Both managers, perhaps the two men most associated in the public mind with their counties' last All-Ireland victories, endured a few difficult early years, when their capability to do the job was questioned internally.
McGeeney, in particular, has been a regular punchbag over his long years in the hotseat.
After a tumultuous few years in Kildare, he arrived into the Armagh setup in time to assist in their unexpected run to the 2014 quarter-final - inevitably stepping up to numero uno the following year.
It was a particularly inopportune time. Ciaran McKeever recounted this week how, through one thing and another, they were hit with a wave of retirements and opt-outs over that winter, players who were gone and wouldn't be back.
He was in his fifth campaign before they won an Ulster championship match. As late as his eighth season in charge, he still only had three Ulster SFC wins under his belt and no provincial final appearance.
Armagh's only All-Ireland winning captain laboured under the weight of what he regarded as delusional expectations in the county in the early years.
"We were playing in Division 3 and people were talking about All-Irelands," he recalled in a wide-ranging interview with Peter Canavan. "And I'm going, 'from what planet, like'."
In latter years, they progressed from mid-ranked outfit to championship nearly men, though McGeeney remained maligned in many circles.
His critics cited penalty shootout defeats as evidence that he had the mark of misfortune upon him, often roping in his inability to win championship silverware with Kildare, ignoring the context that Kildare have won two Leinster titles in 65 years, both under the same manager. Whatever about a good general, he certainly wasn't a lucky one.
It was suggested in some nebulous way by the more high-falutin of his critics that McGeeney's bearing, his highly-strung persona on the sideline, a perceived instinct towards overly zealous defensive-minded conservatism in clutch moments, was in fact part of the problem.

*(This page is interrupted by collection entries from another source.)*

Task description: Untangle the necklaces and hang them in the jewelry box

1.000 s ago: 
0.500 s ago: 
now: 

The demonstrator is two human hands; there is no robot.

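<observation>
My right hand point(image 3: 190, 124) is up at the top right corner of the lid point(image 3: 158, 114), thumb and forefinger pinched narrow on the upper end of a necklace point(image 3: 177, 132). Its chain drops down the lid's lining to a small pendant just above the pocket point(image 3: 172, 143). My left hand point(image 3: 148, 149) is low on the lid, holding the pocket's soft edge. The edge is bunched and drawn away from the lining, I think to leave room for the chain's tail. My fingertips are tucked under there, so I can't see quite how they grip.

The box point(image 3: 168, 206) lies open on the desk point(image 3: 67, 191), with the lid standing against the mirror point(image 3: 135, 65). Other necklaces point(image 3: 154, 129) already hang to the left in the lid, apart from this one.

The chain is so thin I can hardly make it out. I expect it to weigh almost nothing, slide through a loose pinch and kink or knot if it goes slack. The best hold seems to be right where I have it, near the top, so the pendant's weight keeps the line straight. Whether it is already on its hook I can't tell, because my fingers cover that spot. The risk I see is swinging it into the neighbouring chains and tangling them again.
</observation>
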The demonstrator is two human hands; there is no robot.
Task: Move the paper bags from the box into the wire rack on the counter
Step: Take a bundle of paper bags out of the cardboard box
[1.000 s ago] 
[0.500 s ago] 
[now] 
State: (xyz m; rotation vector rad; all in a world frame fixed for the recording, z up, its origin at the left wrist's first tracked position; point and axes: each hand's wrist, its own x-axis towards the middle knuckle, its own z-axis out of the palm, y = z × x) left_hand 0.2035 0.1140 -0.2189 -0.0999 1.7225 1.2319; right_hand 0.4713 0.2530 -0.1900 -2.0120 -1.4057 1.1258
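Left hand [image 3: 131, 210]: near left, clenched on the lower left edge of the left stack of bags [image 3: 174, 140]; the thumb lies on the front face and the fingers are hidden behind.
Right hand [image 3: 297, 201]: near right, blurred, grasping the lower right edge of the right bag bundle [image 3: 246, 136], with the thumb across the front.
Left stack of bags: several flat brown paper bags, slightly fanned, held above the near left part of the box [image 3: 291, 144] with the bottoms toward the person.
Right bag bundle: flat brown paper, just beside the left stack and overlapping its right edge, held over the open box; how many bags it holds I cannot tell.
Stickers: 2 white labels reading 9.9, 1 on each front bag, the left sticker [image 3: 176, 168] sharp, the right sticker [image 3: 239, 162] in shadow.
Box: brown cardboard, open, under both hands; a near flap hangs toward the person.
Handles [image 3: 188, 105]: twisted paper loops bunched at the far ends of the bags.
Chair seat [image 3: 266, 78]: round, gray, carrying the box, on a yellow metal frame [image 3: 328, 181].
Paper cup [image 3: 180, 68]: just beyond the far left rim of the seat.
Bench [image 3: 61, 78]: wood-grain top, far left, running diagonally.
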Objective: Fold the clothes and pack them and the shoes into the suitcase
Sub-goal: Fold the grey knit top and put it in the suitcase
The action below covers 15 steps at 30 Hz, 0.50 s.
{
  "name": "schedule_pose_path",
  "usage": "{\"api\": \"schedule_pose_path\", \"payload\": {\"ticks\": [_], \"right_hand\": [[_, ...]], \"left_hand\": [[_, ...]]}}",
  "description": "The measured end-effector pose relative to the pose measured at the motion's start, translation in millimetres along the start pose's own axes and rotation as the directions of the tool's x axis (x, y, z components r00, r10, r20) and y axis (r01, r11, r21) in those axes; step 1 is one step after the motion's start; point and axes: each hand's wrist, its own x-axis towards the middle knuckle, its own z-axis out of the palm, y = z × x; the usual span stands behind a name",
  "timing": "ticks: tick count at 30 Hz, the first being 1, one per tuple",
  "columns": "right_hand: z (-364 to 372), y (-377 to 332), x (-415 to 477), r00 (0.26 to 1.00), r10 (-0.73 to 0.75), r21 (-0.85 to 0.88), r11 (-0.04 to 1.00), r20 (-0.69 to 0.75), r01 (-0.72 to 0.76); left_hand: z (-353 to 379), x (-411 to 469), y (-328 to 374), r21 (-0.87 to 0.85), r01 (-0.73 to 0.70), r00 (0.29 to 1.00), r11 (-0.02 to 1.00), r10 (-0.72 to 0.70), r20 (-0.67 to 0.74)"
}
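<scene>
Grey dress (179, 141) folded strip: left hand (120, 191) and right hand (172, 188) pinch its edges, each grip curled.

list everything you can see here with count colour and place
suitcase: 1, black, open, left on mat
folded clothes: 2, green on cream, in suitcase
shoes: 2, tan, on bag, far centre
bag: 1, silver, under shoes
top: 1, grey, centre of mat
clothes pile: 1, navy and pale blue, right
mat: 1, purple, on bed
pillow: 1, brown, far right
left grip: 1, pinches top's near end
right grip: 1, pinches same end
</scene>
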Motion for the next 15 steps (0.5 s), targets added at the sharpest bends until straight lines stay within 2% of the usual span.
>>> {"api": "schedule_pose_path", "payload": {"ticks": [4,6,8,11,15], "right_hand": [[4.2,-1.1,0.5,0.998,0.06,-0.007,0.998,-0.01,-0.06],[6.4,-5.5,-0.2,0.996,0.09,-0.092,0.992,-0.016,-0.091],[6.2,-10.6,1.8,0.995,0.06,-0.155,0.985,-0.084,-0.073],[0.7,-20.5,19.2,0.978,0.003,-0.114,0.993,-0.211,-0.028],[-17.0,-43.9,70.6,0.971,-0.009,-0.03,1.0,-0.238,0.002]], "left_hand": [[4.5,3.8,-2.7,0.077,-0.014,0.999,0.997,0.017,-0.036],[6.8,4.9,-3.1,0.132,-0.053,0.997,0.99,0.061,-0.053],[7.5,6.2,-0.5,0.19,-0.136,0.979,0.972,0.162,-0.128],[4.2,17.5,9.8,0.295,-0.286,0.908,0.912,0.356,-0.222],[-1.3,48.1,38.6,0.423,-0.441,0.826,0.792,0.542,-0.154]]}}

McGeeney himself was baffled by the narrative, especially given that Armagh had been, if anything, wildly cavalier in 2021 and 2022. Their 4-17 to 2-21 defeat to Monaghan in the 2021 Ulster semi-final didn't exactly scream defensive dourness. In his round of freewheeling press interviews last week, the Armagh boss bluntly admitted that his team had tried to play every which way at various points over the past decade.
Last year's penalty shootout loss to Monaghan saw an outburst of disquiet with 'Geezer Out' road signs sprouting up in recalcitrant pockets of the county and making their way around Whatsapp. There followed an attempted putsch from some clubs in the autumn, which the manager saw off easily, with the players a vocal element in his corner.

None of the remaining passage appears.